Melodrama is very different, because Lorde herself is very different. In between the two albums, Lorde became extremely famous, originally through her break-out track “Royals” but later supported by a slew of well-received singles. She moved from New Zealand; she made new friends. Fortunately, Lorde’s skill at transcribing the moods and phases of her life into song have grown with her. Melodrama is the result of spending an already melodramatic period of life – late teens – under the auspice of immense fame.

Every song on the album is a standalone story; a slice of Lorde’s life, shuttling between New York and New Zealand and everywhere else in the middle. On the whole, Melodrama is a break-up album – in a very real sense, from her New Zealand boyfriend James Lowe, and in a deeper sense, from the starry-eyed naivety of her late-teens.

Melodrama is a near-perfect, infinitely enjoyable pop album, and you’re losing out on a real musical treat if you haven’t given it a full listen.

Full review here.

Best songs: “Homemade Dynamite”, “Sober”, “Perfect Places”

1. DAMN. – Kendrick Lamar

Kendrick-Lamar-DAMN-album-cover-featured-827x620

As we speculated in May, it has basically become an assumption that a new Kendrick Lamar album will be the best album of the year. For the remaining seven months, we looked far and wide – from post-rock to punk-jazz, from hip-hop to pure pop – but nothing comes close.
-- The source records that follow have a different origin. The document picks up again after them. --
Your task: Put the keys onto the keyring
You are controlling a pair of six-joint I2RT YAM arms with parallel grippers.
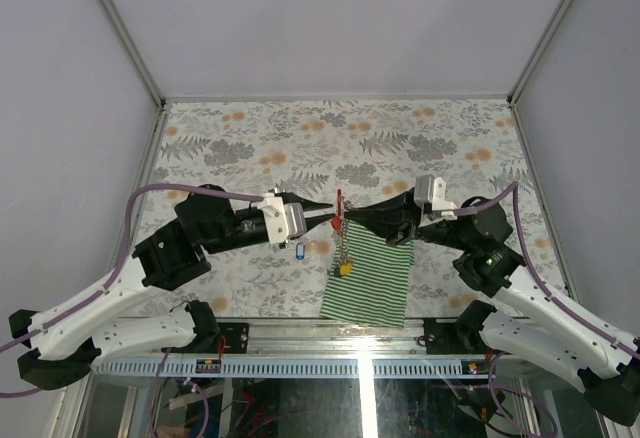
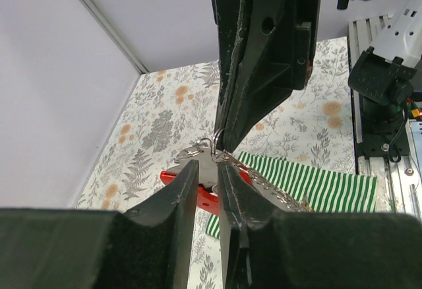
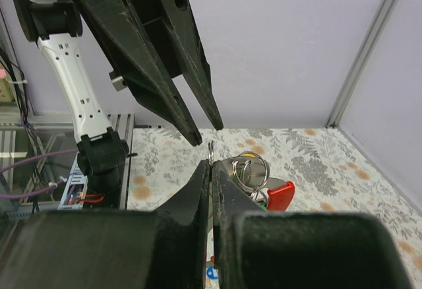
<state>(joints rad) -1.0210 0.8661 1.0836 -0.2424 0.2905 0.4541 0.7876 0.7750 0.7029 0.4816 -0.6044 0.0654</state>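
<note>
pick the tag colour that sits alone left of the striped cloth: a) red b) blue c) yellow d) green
b: the blue tag lies by itself left of the cloth, while the yellow tag is over the cloth's left edge.

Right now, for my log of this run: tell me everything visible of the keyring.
The keyring is a grey metal chain with wire split rings at its top and a red plastic piece. The right gripper is shut on a thin ring there, holding it up; the left gripper stands open close beside. The chain trails over the striped cloth to a yellow tag; whether that end touches the cloth is unclear.
</note>
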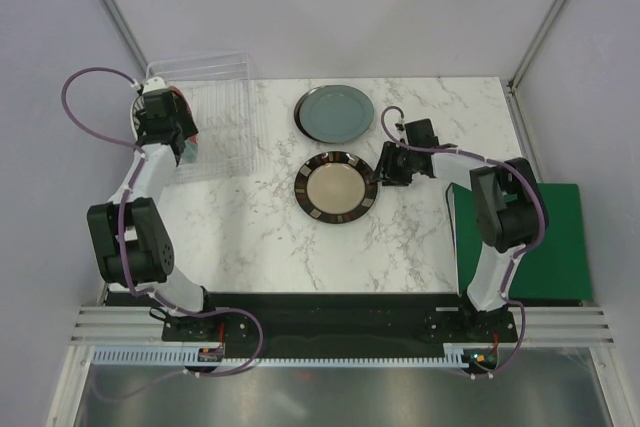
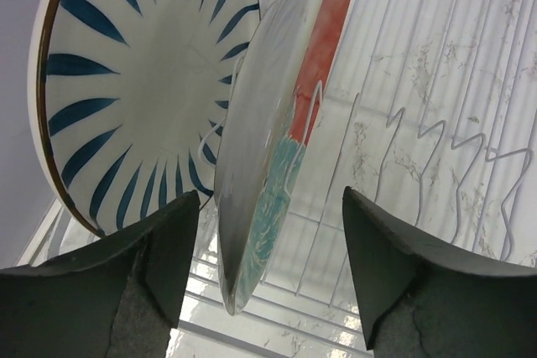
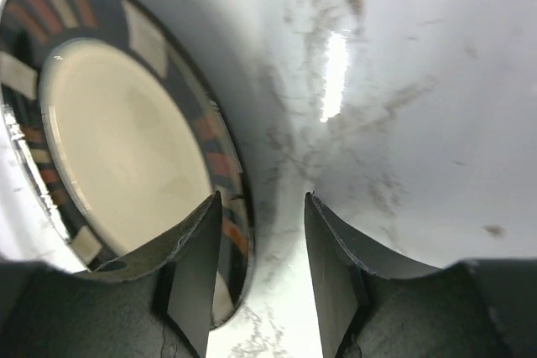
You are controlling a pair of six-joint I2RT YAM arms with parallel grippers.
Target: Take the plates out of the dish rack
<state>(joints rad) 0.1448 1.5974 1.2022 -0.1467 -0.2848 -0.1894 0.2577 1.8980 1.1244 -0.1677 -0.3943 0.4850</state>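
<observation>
In the left wrist view the white wire dish rack (image 2: 436,148) holds two plates on edge: a white one with dark radial stripes (image 2: 143,73) and a red one with teal flowers (image 2: 323,48). My left gripper (image 2: 270,207) is open and straddles the lower rim of the red plate, with a gap on each side. On the marble table lie a grey-teal plate (image 1: 335,112) and a black-rimmed cream plate (image 1: 336,187). My right gripper (image 3: 263,199) is open at the cream plate's (image 3: 126,148) right rim, one finger over the rim, the other over bare marble.
The dish rack (image 1: 215,117) stands at the table's back left corner, with my left gripper (image 1: 165,132) over its left end. A flat green board (image 1: 545,242) lies at the right edge, beside the right arm. Grey walls close in the back and sides.
</observation>
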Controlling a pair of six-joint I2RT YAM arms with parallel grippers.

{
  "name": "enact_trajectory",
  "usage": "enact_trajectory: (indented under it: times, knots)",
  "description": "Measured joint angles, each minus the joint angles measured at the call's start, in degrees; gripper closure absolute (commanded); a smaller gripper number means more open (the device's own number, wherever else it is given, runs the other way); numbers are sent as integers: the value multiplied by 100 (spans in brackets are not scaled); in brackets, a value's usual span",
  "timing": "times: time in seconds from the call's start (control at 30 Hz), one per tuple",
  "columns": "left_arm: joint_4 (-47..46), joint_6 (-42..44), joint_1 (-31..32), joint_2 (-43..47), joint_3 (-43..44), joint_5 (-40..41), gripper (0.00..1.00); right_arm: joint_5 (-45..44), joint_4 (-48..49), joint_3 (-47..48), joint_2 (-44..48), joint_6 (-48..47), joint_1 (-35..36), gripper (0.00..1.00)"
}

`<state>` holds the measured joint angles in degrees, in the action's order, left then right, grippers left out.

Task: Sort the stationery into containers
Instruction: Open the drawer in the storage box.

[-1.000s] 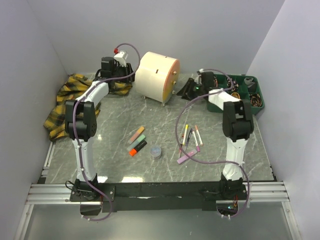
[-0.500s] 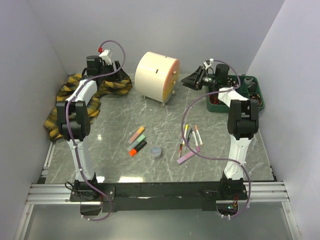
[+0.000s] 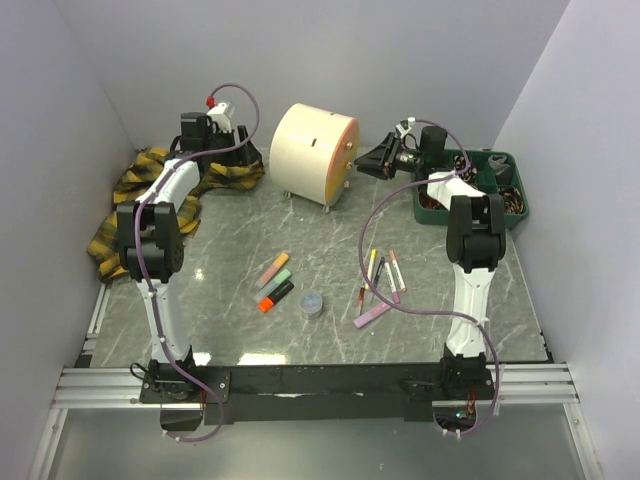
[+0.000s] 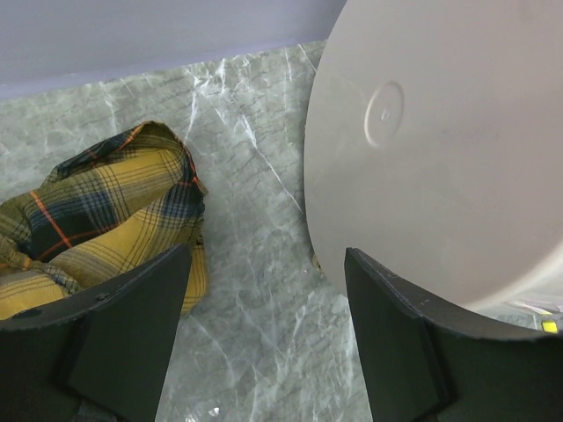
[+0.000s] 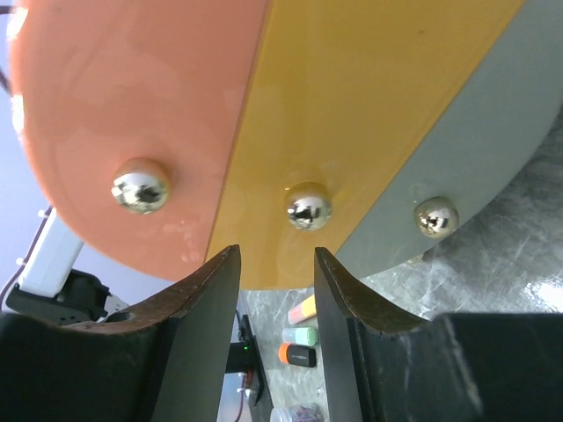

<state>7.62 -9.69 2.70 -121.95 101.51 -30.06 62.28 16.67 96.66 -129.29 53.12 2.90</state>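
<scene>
- Top external view: the cream cylindrical cabinet [image 3: 313,153] with its orange drawer front lies on its side at the back of the grey marble worktop [image 3: 230,240]. Half a second earlier the right tool [image 3: 366,164] hung further from the cabinet's drawer face; it has now moved in just beside that face. The left tool [image 3: 232,140] sits just left of the cabinet's rear end, over the yellow-black plaid cloth [image 3: 135,195], having shifted slightly toward the cabinet.
- Still in this view, the stubby highlighters [image 3: 274,282] and the small round grey tin [image 3: 312,304] lie in front of the cabinet; the thin pens [image 3: 381,274] and a pink highlighter [image 3: 372,316] lie in front and to its right. The dark green multi-compartment plastic tray [image 3: 500,180] stands well right of the cabinet. None has moved.
- Left wrist view: the left tool [image 4: 264,334] is released, fingers spread wide and empty, with the cabinet's plain cream end [image 4: 440,141] at the right and the cloth [image 4: 106,211] at the left.
- Right wrist view: only here do the drawer fronts show as orange, yellow and grey, each with a shiny metal knob. The right tool [image 5: 276,290] is released and empty, its gap lined up just below the yellow drawer's knob [image 5: 308,207]; the highlighters [image 5: 301,332] show beyond.
</scene>
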Motion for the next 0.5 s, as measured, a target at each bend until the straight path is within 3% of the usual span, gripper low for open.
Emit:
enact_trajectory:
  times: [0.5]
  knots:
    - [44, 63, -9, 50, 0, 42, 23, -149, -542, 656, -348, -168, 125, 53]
Like its predecessors, DAMN. is a masterpiece because Kendrick Lamar is bigger than life. He is a born-again Christian, and genuinely believes that he has been put on this Earth with a greater purpose. His literally godlike self-confidence lets him do things that others simply cannot do. On “DNA.”, he explores black heritage from a blinding barrage of angles (“I got power, poison, pain and joy inside my DNA / I got hustle though, ambition flow inside my DNA”). Like many rap songs, “HUMBLE.” is boastful (“I blow cool from AC / Obama just paged me”); but by masterfully balancing the brags with too-real pictures of the very recent past, Kendrick keeps himself humble. “FEEL.” is a free-fall through Kendrick’s complex feelings on his newfound fame, delivered in a flow so fluid that the words almost become beats.
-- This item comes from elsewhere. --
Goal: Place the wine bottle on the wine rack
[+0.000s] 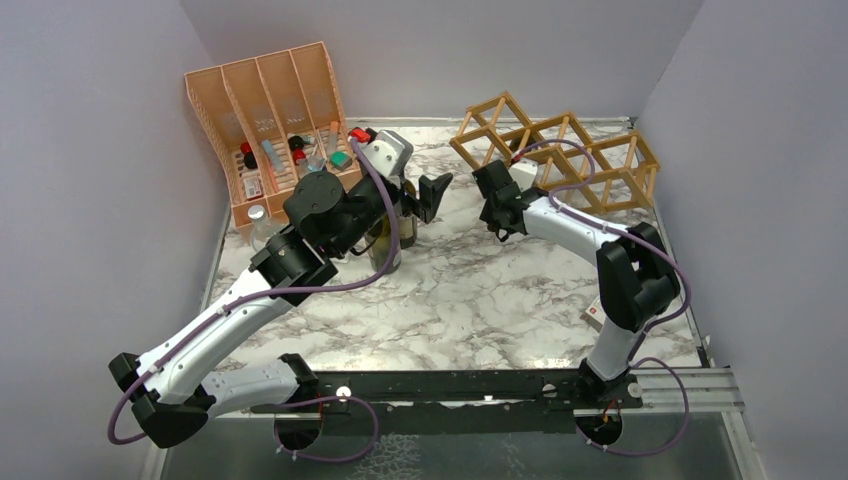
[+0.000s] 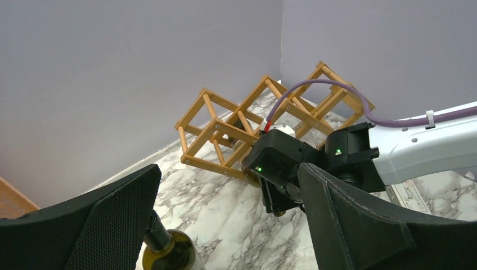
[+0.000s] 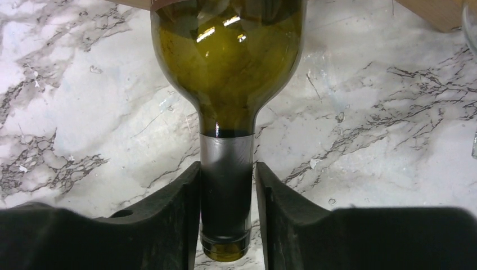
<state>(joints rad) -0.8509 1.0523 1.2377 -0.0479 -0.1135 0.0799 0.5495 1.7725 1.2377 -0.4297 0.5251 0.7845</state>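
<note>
A green wine bottle (image 3: pixel 228 56) lies with its body toward the light-wood wine rack (image 1: pixel 560 150) and its dark-capped neck sticking out over the marble. My right gripper (image 3: pixel 228 169) straddles that neck. The left pad touches it and a thin strip of marble shows beside the right pad. From above, the right gripper (image 1: pixel 497 220) hides this bottle at the rack's front-left cell. A second green bottle (image 1: pixel 385 245) stands upright under my left arm. My left gripper (image 1: pixel 437 193) hangs wide open with nothing in it, facing the rack (image 2: pixel 236 121), above that bottle (image 2: pixel 169 253).
An orange-pink slotted organiser (image 1: pixel 270 110) holding several small bottles stands at the back left, with a clear jar (image 1: pixel 258 222) in front of it. A small labelled card (image 1: pixel 597 312) lies by the right arm. Grey walls close in the left, back and right sides.
</note>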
The hundreds of words in Kendrick’s verses are so full of wordplay, imagery and thematic elements that each song basically needs its own Cliffnotes. Kendrick Lamar is a masterful poet and storyteller who just happens to have the lucrative gift of making chart-topping hits. DAMN. is not even the best album of his career, but it’s still the best album of 2017.

Best songs: “HUMBLE.”, “ELEMENT.”, “DNA.”